Hedgehog Signaling in Cortical Development

Abstract

The Hedgehog (Hh) pathway plays a crucial role in embryonic development, acting both as a morphogenic signal that organizes tissue formation and a potent mitogenic signal driving cell proliferation. Dysregulated Hh signaling leads to various developmental defects in the brain. This article aims to review the roles of Hh signaling in the development of the neocortex in the mammalian brain, focusing on its regulation of neural progenitor proliferation and neuronal production. The review will summarize studies on genetic mouse models that have targeted different components of the Hh pathway, such as the ligand Shh, the receptor Ptch1, the GPCR-like transducer Smo, the intracellular transducer Sufu, and the three Gli transcription factors. As key insights into the Hh signaling transduction mechanism were obtained from mouse models displaying neural tube defects, this review will also cover some studies on Hh signaling in neural tube development. The results from these genetic mouse models suggest an intriguing hypothesis that elevated Hh signaling may play a role in the gyrification of the brain in certain species. Additionally, the distinctive production of GABAergic interneurons in the dorsal cortex in the human brain may also be linked to the extension of Hh signaling from the ventral to the dorsal brain region. Overall, these results suggest key roles of Hh signaling as both a morphogenic and mitogenic signal during the forebrain development and imply the potential involvement of Hh signaling in the evolutionary expansion of the neocortex.

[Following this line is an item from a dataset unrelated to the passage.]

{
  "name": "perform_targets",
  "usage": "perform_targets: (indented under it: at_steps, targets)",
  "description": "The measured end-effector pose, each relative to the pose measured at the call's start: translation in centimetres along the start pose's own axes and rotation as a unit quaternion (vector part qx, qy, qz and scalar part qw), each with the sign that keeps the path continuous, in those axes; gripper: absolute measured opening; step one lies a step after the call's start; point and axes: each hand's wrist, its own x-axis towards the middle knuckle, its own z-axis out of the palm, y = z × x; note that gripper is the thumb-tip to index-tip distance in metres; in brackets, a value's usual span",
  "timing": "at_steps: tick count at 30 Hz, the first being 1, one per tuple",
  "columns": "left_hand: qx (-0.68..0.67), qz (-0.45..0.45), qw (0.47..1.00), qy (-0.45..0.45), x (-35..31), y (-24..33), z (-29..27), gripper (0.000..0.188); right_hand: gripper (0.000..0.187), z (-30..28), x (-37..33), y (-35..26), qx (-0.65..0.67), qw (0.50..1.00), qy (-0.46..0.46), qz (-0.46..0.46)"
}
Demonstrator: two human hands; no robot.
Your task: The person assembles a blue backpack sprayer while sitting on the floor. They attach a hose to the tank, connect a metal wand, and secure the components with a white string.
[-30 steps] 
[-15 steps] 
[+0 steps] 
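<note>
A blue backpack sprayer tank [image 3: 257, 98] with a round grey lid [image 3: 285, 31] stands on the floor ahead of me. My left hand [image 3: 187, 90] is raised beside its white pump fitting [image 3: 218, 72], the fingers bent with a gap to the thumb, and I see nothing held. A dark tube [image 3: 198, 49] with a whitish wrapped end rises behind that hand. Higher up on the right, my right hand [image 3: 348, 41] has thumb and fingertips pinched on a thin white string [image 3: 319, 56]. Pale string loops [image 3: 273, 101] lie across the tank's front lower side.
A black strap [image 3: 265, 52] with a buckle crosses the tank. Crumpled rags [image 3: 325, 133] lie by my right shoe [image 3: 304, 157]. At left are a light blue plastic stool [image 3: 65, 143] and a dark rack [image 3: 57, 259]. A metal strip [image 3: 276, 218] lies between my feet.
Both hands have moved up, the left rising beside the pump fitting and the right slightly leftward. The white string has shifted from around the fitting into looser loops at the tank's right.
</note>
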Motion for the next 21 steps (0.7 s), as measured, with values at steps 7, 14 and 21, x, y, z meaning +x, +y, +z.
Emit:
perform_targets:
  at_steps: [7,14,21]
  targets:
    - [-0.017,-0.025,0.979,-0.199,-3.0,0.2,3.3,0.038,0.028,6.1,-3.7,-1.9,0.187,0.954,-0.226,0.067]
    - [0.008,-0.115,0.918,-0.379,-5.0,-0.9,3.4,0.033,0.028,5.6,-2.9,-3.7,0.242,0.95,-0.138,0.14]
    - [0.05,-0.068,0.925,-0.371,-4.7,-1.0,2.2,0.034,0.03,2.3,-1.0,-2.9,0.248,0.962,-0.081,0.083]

Keywords: Hedgehog signaling; brain gyrification; cortical development; knockout mouse model; neocortex; neural patterning; neurogenesis; radial glial cells.

Figure 1

Transduction of Hedgehog signaling. In the absence of the ligand, Shh, Ptch1 in the cilium inhibits Smo activity. Sufu sequesters the Gli transcription factors, and the complex translocates through the primary cilium. Gli is phosphorylated by PKA at the basal body and cilia, priming it for proteolytic processing into repressor form. As a result, the transcription of Hh target genes is off (left). Upon Shh binding to Ptch1, the complex exits the cilium. Subsequently, Smo enters the cilium and inactivates PKA. This results in Gli dissociation from the Sufu and its ultimate activation. Active Gli enters the nucleus to initiate the transcription of Hh target genes (right).

Figure 2

The organization and cell types in the developing neocortex (adapted from Toresson et al. 1999). The ventricular zone (VZ) contains the cell body of radial glial cells (RGCs) that attach to the pia surface via the basal process, and to the lateral ventricle surface via the apical process. RGCs may directly generate neurons via asymmetric cell division, and the differentiated neurons migrate to the cortical plate along the RGC’s radial fibers. RGCs also generate multipolar intermediate neural progenitors (INPs) that divide in the subventricular zone (SVZ) to produce neurons. Basal radial glial cells (bRGCs) have a basal process attached to the pial surface, but no apical processes. bRGCs are more abundant in gyrified brains. In rodents, all GABAergic interneurons are generated in the ventral brain, and migrate tangentially to the dorsal cortex; glutamatergic projection neurons are generated in the dorsal brain and migrate radially to the cortical plate. VZ: ventricular zone; SVZ: subventricular zone; IZ: intermediate zone; SP: subplate; CP: cortical plate; MZ: marginal zone. LGE: lateral ganglionic eminence; MGE: medial ganglionic eminence.